Aslında sendikalarımız, basın konseylerimiz ve cemiyetlerimiz dahil, her kuruluşumuzda, "aktif  üye" olarak  bulunmayı, çalışmayı, yönetimlerde görev almayı, "genel kurulların her çeşidinde adaylık dahil kulislerde olmayı" her zaman tercih eden bir gazeteciydim, ama yavaş yavaş soğudum ve içim yanarak "Benden paso" demeyi seçerken, "oy kullanmaya bile" gitmiyor, "Gel abi" diyenlere "Ben artık yokum, kulislerde bile" diyordum. TSYD de, buna dahildi!..
Ne olduysa, nasıl olduysa "bu yıl"  TSYD İzmir Şube Genel Kurulu'na gitmeye ve "sadece oy kullanmaya" karar verdim ve öyle de yaptım!..

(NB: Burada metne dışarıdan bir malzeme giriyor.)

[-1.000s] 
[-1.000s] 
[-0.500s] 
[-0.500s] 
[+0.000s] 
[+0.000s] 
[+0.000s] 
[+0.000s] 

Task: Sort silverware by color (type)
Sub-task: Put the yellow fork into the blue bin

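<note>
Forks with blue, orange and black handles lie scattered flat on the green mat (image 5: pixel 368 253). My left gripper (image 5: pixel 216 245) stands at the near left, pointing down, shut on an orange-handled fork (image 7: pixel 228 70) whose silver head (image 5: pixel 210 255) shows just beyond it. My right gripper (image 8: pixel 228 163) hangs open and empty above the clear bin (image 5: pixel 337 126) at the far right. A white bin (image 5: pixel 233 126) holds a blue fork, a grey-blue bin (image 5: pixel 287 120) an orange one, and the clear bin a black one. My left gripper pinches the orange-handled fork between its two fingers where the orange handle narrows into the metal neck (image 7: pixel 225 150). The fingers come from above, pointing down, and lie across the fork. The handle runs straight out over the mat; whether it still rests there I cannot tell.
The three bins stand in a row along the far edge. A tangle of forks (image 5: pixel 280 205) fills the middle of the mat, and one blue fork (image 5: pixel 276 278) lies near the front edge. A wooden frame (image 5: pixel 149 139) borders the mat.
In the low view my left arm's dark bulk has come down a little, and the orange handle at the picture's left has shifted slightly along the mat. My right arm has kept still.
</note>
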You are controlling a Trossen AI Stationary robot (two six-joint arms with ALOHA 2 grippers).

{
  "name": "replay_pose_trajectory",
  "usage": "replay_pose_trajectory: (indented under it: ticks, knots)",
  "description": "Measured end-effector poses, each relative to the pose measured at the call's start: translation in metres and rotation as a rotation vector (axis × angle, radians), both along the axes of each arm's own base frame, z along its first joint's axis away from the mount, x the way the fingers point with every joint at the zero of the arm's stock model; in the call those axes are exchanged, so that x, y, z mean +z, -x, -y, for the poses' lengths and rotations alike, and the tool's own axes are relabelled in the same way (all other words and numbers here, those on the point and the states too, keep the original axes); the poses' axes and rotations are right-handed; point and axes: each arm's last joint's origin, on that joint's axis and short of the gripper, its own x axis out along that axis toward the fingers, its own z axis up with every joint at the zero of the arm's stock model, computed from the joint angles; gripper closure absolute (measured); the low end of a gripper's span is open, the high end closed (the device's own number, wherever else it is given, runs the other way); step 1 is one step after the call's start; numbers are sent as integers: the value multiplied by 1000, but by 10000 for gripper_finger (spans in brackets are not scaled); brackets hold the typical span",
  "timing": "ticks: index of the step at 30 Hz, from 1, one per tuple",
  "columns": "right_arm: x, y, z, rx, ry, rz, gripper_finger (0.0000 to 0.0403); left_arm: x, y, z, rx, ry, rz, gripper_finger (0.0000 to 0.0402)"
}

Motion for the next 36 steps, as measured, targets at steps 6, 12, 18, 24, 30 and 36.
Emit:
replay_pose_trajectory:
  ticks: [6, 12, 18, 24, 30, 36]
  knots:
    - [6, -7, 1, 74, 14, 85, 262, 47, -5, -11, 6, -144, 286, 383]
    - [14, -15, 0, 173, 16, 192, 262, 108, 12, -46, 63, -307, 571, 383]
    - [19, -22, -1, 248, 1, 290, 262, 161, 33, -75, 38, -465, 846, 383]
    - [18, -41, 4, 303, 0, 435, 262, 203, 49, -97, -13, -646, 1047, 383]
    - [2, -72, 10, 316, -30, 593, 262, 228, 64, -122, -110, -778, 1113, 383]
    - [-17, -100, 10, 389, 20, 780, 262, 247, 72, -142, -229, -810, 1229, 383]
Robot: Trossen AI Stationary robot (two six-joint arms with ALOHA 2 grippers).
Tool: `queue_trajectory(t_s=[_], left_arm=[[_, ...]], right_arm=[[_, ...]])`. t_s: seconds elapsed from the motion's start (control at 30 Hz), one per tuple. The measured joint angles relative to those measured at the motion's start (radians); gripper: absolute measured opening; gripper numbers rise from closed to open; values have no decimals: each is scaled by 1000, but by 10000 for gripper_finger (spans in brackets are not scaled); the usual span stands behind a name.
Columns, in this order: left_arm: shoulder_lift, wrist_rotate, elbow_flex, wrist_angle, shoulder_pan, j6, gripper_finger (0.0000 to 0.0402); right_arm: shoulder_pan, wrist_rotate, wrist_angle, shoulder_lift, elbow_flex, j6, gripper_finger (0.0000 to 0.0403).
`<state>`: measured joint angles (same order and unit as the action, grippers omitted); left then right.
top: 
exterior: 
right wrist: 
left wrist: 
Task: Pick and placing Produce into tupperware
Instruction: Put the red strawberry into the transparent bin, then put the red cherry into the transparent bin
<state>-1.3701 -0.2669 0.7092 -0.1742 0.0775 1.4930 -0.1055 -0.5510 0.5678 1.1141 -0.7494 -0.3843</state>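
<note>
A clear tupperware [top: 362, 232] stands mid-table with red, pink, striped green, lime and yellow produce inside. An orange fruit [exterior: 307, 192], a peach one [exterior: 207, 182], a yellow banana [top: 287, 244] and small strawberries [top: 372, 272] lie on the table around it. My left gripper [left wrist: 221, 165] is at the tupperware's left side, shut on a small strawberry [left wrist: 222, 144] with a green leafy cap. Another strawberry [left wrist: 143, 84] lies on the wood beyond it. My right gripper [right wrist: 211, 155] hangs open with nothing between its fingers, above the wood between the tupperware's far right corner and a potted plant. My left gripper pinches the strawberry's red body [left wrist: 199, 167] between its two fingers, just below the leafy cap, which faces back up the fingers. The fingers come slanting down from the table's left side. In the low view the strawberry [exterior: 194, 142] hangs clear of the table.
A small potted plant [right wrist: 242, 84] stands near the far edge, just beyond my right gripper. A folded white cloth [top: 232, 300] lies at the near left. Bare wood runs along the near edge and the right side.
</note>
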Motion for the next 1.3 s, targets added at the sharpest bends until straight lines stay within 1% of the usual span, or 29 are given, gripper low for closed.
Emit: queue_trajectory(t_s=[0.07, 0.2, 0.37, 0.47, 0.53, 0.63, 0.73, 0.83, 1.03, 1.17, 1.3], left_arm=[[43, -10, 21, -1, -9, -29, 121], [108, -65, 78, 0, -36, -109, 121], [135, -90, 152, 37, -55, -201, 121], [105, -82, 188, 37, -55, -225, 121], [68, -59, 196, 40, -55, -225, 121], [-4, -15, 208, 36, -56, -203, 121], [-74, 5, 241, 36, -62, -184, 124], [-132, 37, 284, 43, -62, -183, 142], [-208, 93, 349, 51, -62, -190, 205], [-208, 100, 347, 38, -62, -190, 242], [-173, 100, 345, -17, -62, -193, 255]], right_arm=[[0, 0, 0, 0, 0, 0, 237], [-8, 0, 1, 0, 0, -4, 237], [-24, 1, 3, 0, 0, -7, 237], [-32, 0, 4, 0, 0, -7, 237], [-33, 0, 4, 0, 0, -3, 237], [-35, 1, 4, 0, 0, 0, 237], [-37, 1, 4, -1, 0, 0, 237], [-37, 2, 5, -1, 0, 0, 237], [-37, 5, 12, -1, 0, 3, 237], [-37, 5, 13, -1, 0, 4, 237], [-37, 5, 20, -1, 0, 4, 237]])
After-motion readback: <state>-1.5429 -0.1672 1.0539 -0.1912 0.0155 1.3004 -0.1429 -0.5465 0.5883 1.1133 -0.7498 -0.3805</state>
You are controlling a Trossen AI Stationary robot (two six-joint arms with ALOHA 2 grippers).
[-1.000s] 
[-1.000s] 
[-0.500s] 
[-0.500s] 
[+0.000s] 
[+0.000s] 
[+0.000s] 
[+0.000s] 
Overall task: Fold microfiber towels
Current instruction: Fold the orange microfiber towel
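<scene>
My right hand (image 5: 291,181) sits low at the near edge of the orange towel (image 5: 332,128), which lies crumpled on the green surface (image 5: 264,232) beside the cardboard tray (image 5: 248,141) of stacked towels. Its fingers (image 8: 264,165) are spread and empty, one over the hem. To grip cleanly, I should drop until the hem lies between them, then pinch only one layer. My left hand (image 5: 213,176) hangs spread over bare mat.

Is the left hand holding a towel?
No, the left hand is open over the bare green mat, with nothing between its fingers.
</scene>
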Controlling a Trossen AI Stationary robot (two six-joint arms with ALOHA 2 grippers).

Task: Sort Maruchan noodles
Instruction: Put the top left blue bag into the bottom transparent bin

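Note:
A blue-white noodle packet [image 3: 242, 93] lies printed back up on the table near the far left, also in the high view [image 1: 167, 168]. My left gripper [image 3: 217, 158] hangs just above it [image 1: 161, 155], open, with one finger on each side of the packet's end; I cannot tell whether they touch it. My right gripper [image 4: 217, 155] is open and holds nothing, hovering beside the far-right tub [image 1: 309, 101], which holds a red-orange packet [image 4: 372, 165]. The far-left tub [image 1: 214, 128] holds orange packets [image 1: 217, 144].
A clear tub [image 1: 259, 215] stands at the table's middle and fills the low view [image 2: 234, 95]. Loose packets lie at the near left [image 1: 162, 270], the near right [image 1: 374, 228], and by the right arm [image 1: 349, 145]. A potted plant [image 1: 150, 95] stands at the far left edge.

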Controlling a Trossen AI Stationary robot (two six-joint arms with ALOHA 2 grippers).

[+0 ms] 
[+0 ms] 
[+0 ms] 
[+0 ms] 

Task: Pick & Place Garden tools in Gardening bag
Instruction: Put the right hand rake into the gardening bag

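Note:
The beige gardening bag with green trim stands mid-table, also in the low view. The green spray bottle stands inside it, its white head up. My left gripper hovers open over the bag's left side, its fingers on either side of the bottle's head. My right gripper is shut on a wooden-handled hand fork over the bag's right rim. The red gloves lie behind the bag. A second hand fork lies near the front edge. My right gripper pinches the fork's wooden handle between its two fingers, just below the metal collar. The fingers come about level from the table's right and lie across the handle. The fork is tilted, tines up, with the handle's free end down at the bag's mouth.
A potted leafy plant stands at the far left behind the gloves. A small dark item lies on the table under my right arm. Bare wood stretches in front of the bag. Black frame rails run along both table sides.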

Ne var ki, "çok sevdiğim ve çalışmalarını beğendiğim" şube başkanımız Bahri Okumuş kardeşimin listesinin "Genel Merkez delegasyonu bölümüne konulan" adımın, beni "yeniden ve heyecanla genel merkez seçim kulisine sokacağını" hiç düşünmemiştim, işte "o" oldu!..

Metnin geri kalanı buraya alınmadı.